If you want to grow your own dogwoods from locally collected seed (from nice native specimens or well-established garden selections) the berries need to be macerated (red pulp removed) and cleaned seed stratified (stored in the refrigerator in moist sand, vermiculite, or perlite) for 3-4 months before planting.

OR, you can use Greg’s lazy, inefficient, “Johnny Appleseed” method where I collect fruit each fall and toss them into areas that they are most likely to grow. After tossing hundreds (or perhaps thousands) of dogwood berries out during the last decade or two I have about half a dozen young dogwood trees ranging from one foot to ten feet on a pond dam at the back of my property, near the creek. They receive no irrigation or mulch so whoever survives will certainly be tough. I do cut out the competing tree seedlings next to them, however. I also regularly scour my property for native seedlings, but up until this year I hadn’t located a single one. Imagine my surprise this fall when I found a small seedling at the intake to my cypress swamp/rain garden. I’m sure a bird pooped it out from a tall cypress above. It’s a terrible place for a dogwood, but I’ll leave it be and caress it with loving and admiring hands and at least temporarily cherish it for choosing my property to germinate.
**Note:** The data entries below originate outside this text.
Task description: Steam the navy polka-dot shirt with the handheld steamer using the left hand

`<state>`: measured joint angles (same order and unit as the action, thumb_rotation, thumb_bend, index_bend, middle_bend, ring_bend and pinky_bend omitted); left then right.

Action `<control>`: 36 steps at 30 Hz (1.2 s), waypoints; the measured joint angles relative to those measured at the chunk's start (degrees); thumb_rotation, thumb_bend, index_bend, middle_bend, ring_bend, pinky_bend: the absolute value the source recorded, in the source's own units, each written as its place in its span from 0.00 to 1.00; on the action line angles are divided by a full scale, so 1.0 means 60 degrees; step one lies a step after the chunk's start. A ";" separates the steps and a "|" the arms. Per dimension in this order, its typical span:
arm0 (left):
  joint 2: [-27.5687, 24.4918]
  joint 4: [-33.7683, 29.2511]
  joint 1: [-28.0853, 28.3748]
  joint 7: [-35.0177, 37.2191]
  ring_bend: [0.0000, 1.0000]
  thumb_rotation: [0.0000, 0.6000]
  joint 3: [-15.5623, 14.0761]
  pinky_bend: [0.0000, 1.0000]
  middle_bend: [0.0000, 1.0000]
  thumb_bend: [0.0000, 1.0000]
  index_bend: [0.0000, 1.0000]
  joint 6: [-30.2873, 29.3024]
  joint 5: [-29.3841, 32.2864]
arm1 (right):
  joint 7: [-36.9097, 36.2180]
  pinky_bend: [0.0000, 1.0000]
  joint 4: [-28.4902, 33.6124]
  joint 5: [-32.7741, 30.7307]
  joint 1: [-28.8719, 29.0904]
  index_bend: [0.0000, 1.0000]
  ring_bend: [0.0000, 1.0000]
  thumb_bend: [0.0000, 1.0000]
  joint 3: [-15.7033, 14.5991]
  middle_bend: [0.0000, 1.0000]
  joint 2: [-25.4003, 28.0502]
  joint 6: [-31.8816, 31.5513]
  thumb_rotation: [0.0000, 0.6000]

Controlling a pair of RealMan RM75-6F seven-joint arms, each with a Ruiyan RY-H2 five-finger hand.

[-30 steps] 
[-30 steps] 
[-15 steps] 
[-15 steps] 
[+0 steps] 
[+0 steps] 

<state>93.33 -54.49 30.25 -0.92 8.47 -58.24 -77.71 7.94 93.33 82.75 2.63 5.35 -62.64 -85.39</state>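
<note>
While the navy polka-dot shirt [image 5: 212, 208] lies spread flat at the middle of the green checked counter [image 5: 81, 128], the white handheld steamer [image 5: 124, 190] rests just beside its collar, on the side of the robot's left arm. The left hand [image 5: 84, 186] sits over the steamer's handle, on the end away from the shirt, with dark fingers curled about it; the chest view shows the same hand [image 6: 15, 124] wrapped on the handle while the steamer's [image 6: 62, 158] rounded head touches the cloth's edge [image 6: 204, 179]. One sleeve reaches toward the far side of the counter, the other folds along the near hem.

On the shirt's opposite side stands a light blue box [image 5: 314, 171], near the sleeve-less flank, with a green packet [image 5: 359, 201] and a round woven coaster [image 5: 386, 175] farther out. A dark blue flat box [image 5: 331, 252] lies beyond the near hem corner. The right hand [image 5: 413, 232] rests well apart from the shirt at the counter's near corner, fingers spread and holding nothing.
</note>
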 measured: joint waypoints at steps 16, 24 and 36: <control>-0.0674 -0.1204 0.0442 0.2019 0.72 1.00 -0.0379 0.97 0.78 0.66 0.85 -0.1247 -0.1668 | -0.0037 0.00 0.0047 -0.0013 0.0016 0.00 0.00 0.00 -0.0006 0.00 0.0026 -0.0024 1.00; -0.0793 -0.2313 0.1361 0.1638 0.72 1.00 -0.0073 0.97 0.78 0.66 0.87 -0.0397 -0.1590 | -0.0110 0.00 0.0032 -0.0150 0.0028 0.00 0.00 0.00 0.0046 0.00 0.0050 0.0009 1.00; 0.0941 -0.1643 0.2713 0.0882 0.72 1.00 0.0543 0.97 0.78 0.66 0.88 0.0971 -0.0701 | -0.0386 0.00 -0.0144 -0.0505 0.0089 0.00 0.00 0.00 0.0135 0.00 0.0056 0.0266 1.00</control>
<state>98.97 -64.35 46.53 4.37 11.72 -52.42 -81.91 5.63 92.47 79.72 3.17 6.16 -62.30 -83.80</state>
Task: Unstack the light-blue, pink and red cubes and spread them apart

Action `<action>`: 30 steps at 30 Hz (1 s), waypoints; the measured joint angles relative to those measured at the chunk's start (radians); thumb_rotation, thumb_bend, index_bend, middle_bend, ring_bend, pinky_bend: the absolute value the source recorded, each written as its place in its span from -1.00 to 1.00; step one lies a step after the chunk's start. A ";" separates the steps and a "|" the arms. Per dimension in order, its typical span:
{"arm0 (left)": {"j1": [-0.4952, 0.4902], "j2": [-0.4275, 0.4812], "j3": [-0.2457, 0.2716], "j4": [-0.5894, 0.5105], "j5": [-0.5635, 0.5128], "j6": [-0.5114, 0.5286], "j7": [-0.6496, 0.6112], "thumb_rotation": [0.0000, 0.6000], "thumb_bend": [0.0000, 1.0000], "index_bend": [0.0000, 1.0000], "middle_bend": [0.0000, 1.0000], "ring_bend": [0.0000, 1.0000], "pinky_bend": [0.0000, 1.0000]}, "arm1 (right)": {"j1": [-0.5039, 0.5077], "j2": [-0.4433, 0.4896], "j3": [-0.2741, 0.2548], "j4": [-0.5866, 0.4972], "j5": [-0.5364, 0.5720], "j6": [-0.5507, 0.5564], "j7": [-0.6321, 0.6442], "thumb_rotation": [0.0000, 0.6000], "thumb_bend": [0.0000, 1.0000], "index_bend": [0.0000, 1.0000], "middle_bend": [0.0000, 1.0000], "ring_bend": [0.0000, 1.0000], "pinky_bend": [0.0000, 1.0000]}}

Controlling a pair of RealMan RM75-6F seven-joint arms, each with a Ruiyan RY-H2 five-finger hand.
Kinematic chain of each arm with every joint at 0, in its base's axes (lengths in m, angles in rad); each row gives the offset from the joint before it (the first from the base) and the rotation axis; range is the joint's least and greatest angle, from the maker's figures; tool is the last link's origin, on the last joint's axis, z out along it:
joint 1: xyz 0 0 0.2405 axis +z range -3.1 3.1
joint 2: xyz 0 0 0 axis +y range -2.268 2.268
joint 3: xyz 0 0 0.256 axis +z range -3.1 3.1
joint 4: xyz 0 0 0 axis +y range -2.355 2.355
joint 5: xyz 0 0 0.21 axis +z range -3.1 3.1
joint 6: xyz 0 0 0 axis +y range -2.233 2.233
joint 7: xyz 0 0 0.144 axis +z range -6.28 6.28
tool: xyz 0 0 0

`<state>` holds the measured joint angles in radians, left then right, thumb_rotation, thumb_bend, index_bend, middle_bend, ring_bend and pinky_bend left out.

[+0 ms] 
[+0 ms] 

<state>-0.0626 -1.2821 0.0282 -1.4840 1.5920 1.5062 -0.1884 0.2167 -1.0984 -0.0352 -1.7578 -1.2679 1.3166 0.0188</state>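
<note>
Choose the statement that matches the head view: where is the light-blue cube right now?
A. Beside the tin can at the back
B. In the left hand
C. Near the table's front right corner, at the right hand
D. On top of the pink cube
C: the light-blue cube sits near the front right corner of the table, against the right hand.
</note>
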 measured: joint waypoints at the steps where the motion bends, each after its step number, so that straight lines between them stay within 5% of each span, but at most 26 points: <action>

I only have one native flowering dogwood on my property and unfortunately an unruly young black walnut pushed it over about 20 years go. Though the tap root died, one side root has now turned into the lower trunk, while the main trunk lies parallel with the ground. Thankfully, the upper branches all layered and rooted so I have a scattering of young clones that are still juvenile and yet to bloom. I used to have a second dogwood tree on the property but when they cleaned the highway right of way it was destroyed.

My dogwoods will never win best of show and never be featured in a book or magazine. But like an adopted mutt, they are mine to love, and I’ll go to my grave wanting more.